WHAT IS NEEDED: Repeat the data exactly, leaving out any image.
----------
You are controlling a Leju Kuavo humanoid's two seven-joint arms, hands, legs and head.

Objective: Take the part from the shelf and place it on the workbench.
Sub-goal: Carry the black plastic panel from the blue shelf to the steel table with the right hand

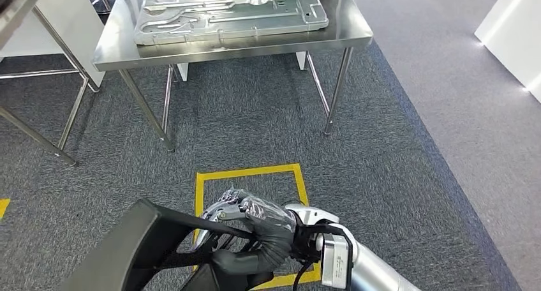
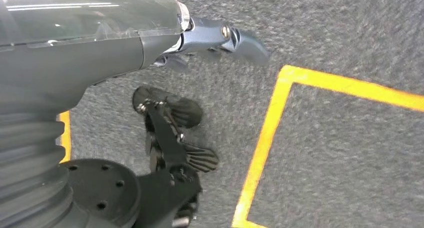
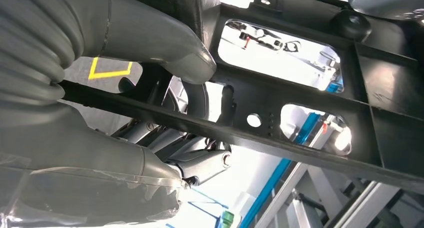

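While I look down from my head, my right hand (image 1: 255,230) grips the black part (image 1: 137,246) low in front of me, over the yellow floor square (image 1: 249,173); the steel workbench (image 1: 357,32) ahead carries a grey metal panel (image 1: 229,16). At my left wrist, my left hand (image 2: 220,38) hangs over carpet, fingers apart, holding nothing. At my right wrist, thumb (image 3: 165,43) and fingers (image 3: 200,163) clamp the part's bar.

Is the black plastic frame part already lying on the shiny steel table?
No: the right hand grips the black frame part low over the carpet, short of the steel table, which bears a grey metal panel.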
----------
ANSWER TO THE EXERCISE:
You are controlling a Leju Kuavo humanoid's two seven-joint arms, hands, legs and head.

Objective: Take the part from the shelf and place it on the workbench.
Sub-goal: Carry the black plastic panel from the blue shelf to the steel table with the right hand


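While I look down from my head, my right hand (image 1: 255,230) grips the black part (image 1: 137,246) low in front of me, over the yellow floor square (image 1: 249,173); the steel workbench (image 1: 357,32) ahead carries a grey metal panel (image 1: 229,16). At my left wrist, my left hand (image 2: 220,38) hangs over carpet, fingers apart, holding nothing. At my right wrist, thumb (image 3: 165,43) and fingers (image 3: 200,163) clamp the part's bar.

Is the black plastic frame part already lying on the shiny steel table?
No: the right hand grips the black frame part low over the carpet, short of the steel table, which bears a grey metal panel.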

This output has been given in full.